Le ferite di chi non è amato.
“In Brasile io ho sentito questa chiamata di Dio a entrare nelle ferite di questi bambini non amati – prosegue il sacerdote fidei donum -. Ma proprio perché questi ragazzi hanno bisogno di amore, ho capito che era necessario aprire case famiglia, dove possono trovare l’amore di un padre e di una madre”. Nel tempo ne sono state aperte 24, ma ora sono diminuite per le crescenti difficoltà economiche e i tagli delle risorse provenienti dalle istituzioni. “La politica del Governo brasiliano è quella di non appoggiare l’accoglienza in istituzioni come le nostre perché sostengono di voler favorire il rientro in famiglia, ma c’è anche un atteggiamento di diffidenza verso ciò che nasce in ambito religioso. Il problema è che ci sono tanti ragazzi che la famiglia non ce l’hanno. In Brasile la famiglia sta subendo grandi attacchi. Anche i media cercano di favorire un’idea diversa di famiglia. In una telenovela addirittura viene raccontato il legame amoroso tra due donne anziane. La legge sul diritto alla convivenza familiare ha stabilito che bambini e ragazzi dovrebbero rimanere nelle nostre case al massimo due anni, ma per tanti in questo modo si riapre la vita in strada e quindi ritorna il pericolo”.

Per un futuro migliore.
Dalla periferia di Rio de Janeiro a Fortaleza, nelle aree più difficili, violente e abbandonate del Paese, oggi la Casa do Menor racchiude una serie di realtà che assistono migliaia di bambini e adolescenti, dal punto di vista del recupero e della prevenzione, privilegiando quelli in stato di totale abbandono, vittime di maltrattamenti, minacciati di morte, coinvolti nel traffico di droga o nella prostituzione. La Casa do Menor ha anche scuole professionali per dare concrete opportunità di riscatto a questi ragazzi.

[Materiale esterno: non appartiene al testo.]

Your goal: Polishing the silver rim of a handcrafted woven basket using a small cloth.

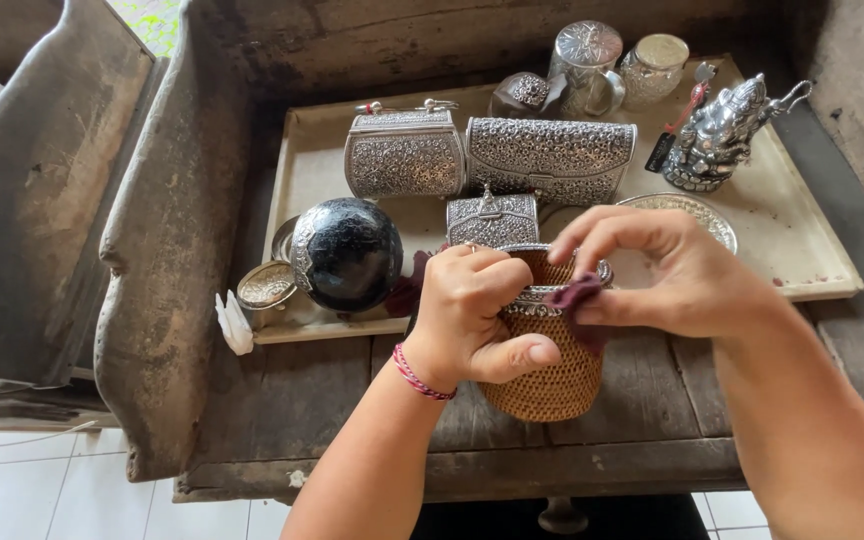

Un grande dramma è quello della tossicodipendenza: “Adesso il Signore mi ha portato nelle ‘Cracolandie’, luoghi di disperazione dove ci sono coloro che sono dipendenti dal crack”, afferma.

Lasciateci sognare.
Con lo spettacolo “Lasciateci sognare”, spiega don Chiera, “i ragazzi di Ru’Art (gruppo di danza teatro e circo della Casa do Menor, ndr) vogliono fare arrivare una ventata di speranza e coraggio in questa Europa, che si sta lasciando inglobare dal pessimismo, sempre più chiusa sui propri problemi, che sta perdendo la capacità di incontrare l’altro, di amare, di tornare a credere in un mondo solidale”. Lo spettacolo rappresenta le ragioni di tanta solitudine, violenza, egoismo e indifferenza che affliggono la società di oggi, con le relative cause: l’eccessivo culto del denaro e del piacere, il narcisismo, la carenza di amore nelle relazioni, a partire da quelle in famiglia. “La riflessione su questi temi vede poi la luce della speranza che un mondo nuovo è possibile – osserva il missionario -, partendo da ciascuno, imparando ad amare il prossimo, prendersene cura, riconoscere l’altro come dono e non come minaccia. Perché come dice Papa Francesco, non dobbiamo lasciarci rubare la speranza”.